PROBLEM STATEMENT:
Omitting every picture, copy the lines from the one that contains "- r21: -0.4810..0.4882" through the last line of the records below, exactly and with nothing added.

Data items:
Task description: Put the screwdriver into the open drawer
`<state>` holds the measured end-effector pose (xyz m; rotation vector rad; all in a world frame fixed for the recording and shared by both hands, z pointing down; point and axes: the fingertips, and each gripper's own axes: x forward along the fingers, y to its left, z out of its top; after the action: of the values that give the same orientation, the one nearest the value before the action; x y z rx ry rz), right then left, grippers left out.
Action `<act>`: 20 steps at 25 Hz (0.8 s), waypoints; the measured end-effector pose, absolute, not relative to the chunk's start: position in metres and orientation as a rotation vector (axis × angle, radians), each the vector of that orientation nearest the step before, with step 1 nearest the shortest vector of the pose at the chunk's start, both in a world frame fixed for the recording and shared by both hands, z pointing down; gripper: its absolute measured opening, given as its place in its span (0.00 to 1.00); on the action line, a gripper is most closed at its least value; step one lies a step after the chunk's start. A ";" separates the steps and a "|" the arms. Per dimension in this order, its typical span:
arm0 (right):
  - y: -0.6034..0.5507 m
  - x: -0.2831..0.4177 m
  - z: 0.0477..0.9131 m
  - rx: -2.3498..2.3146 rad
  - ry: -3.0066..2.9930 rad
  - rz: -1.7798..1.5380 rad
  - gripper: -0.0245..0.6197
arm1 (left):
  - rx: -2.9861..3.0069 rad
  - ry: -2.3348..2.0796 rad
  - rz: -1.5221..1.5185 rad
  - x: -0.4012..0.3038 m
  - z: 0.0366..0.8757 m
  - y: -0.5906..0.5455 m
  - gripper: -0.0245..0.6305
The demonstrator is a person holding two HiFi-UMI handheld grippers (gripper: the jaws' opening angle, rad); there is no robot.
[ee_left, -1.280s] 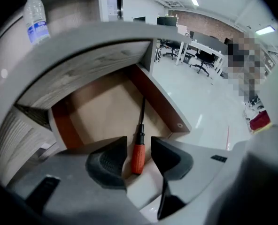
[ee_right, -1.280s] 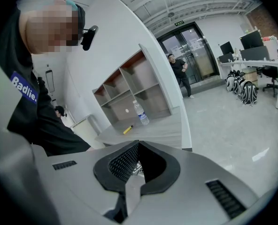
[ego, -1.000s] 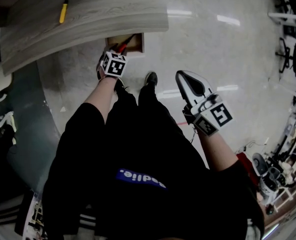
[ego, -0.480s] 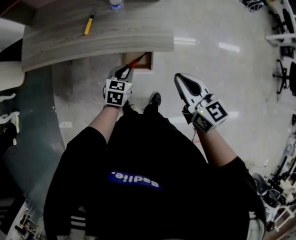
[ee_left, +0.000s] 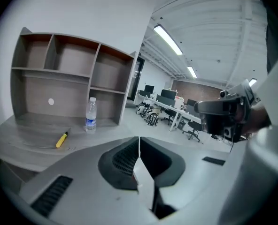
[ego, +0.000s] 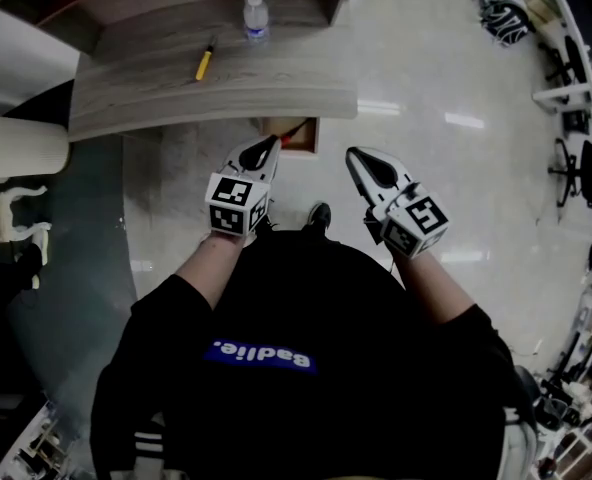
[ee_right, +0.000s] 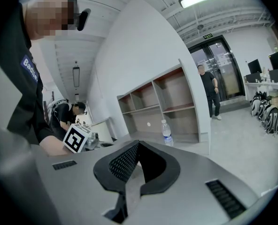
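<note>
My empty left gripper (ego: 271,144) is closing and my empty right gripper (ego: 353,156) is sitting shut, one red screwdriver (ego: 290,140) lying in one drawer (ego: 306,125) just beyond them.

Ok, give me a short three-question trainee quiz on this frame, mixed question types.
1. Multiple choice: what stands on the desk near the yellow screwdriver? A) mug B) water bottle C) lamp
2. True or false: the right hand-held gripper grips a screwdriver.
3. Where does the red-handled screwdriver lie?
Key: 1 B. 2 False; its jaws are together with nothing between them. 3 In the open drawer under the desk's edge.
</note>
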<state>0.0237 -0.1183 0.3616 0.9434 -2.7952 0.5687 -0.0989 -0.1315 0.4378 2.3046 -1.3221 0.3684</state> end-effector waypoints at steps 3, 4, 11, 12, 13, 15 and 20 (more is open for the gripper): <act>-0.114 0.013 0.358 0.917 -2.803 0.561 0.08 | 2.355 -1.308 0.316 -0.098 0.411 -0.124 0.04; -0.113 0.011 0.356 0.908 -2.805 0.557 0.08 | 2.368 -1.302 0.298 -0.096 0.402 -0.121 0.04; -0.109 -0.004 0.345 0.849 -2.835 0.491 0.08 | 2.415 -1.270 0.187 -0.088 0.359 -0.104 0.04; -0.108 -0.005 0.345 0.842 -2.836 0.488 0.08 | 2.420 -1.262 0.177 -0.086 0.355 -0.102 0.04; -0.107 -0.007 0.345 0.836 -2.837 0.487 0.08 | 2.425 -1.254 0.170 -0.085 0.352 -0.100 0.04; -0.105 -0.010 0.346 0.824 -2.839 0.478 0.08 | 2.434 -1.243 0.155 -0.082 0.345 -0.097 0.04; -0.102 -0.013 0.343 0.799 -2.847 0.467 0.08 | 2.445 -1.237 0.130 -0.079 0.335 -0.094 0.04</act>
<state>-0.0135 -0.1022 0.3434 0.7989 -2.8474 0.4666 -0.0787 -0.0936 0.3352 2.4449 -1.2374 0.1302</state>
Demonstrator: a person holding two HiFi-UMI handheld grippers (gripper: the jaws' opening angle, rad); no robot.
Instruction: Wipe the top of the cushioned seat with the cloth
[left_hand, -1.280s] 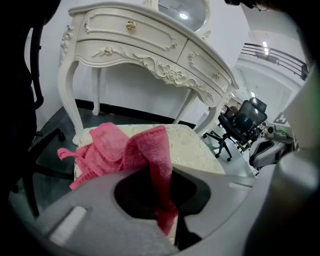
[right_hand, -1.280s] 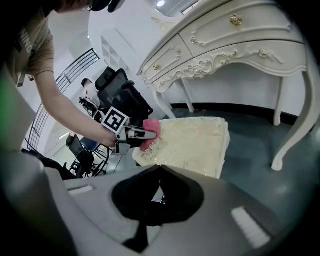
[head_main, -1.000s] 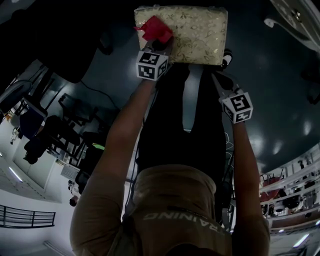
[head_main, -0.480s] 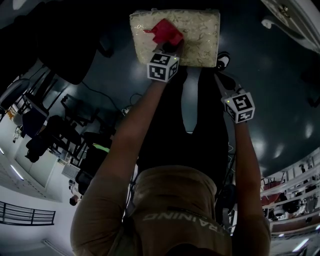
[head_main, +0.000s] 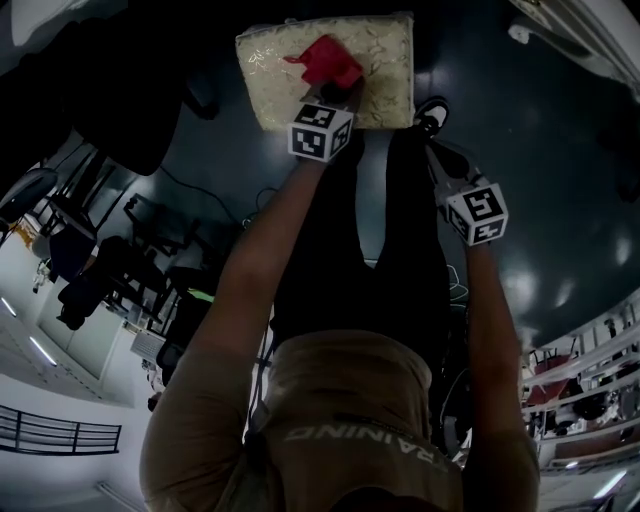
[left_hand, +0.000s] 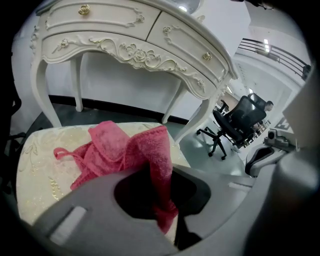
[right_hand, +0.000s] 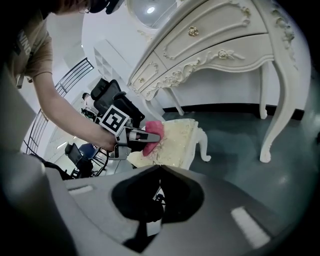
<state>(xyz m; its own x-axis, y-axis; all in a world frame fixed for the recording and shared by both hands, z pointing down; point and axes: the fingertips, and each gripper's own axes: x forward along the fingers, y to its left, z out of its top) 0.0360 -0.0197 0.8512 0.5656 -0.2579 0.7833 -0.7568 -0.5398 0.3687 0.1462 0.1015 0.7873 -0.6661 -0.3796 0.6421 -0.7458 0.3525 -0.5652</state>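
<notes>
The cushioned seat is cream with a gold pattern and sits at the top of the head view. A red cloth lies bunched on its top near the middle. My left gripper is shut on the cloth's near end and presses it to the seat. In the left gripper view the cloth spreads over the seat and hangs down between the jaws of the gripper. My right gripper hangs beside the seat's near right corner, shut with nothing in it, looking at the seat and cloth.
A white carved dressing table stands just behind the seat, its legs on the dark floor. A black office chair stands off to the side. The person's shoe is next to the seat's near right corner.
My left gripper has dragged the cloth from the seat's left corner rightwards toward its middle. The right gripper has stayed where it was.
</notes>
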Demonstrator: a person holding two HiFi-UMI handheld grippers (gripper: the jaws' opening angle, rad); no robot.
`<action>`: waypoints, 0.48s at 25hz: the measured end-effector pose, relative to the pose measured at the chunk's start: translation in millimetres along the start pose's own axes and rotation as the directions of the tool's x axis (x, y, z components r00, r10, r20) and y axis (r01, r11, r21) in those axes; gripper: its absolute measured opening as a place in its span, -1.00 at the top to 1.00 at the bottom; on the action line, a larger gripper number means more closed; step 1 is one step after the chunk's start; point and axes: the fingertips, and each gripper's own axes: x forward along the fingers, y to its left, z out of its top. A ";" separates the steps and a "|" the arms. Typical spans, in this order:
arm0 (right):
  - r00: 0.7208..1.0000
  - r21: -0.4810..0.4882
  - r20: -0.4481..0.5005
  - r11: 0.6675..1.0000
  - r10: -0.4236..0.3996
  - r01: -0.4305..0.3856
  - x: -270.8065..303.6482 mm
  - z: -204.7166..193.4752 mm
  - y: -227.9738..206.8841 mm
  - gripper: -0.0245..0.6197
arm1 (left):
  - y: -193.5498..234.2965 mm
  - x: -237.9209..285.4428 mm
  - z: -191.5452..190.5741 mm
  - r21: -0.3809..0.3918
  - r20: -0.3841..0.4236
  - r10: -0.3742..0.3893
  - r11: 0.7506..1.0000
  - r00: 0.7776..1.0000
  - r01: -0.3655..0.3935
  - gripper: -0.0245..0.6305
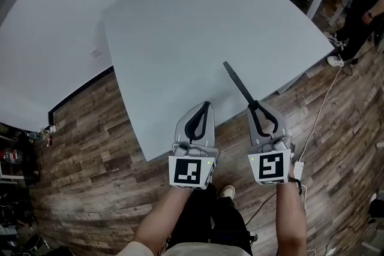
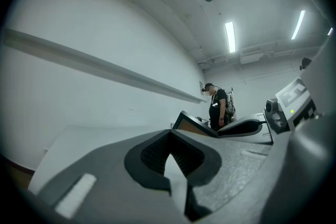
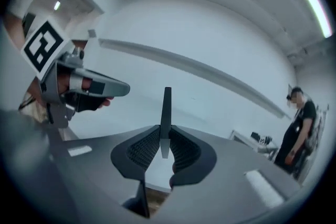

RESULT OF THIS EXERCISE:
  - r21: -0.4810..0.4882
  - r20: -0.4481..0.5005
  - r11: 0.6675..1.0000
  - r10: -0.4236..0.3996
  - r01: -0.4305..0.3856
  - x: -270.8065..303.6482 mm
  - z: -204.7166..193.4752 mm
  - y: -227.9738..206.8841 mm
  - gripper: -0.0245..0.6197
arm1 (left):
  - y: -193.5498..234.2965 mm
  - x: -237.9209..285.4428 mm
  - z: -191.5452..190.5741 mm
  - r21: -0.3809..0.3918
  - r20: -0.3841..0.4236
  - r10: -0.3742..0.3893
  - r11: 0.7506..1.0000
  - r00: 0.7776..1.0000
  - r01: -0.3655..0.3935
  - gripper: -0.0245..0.6305

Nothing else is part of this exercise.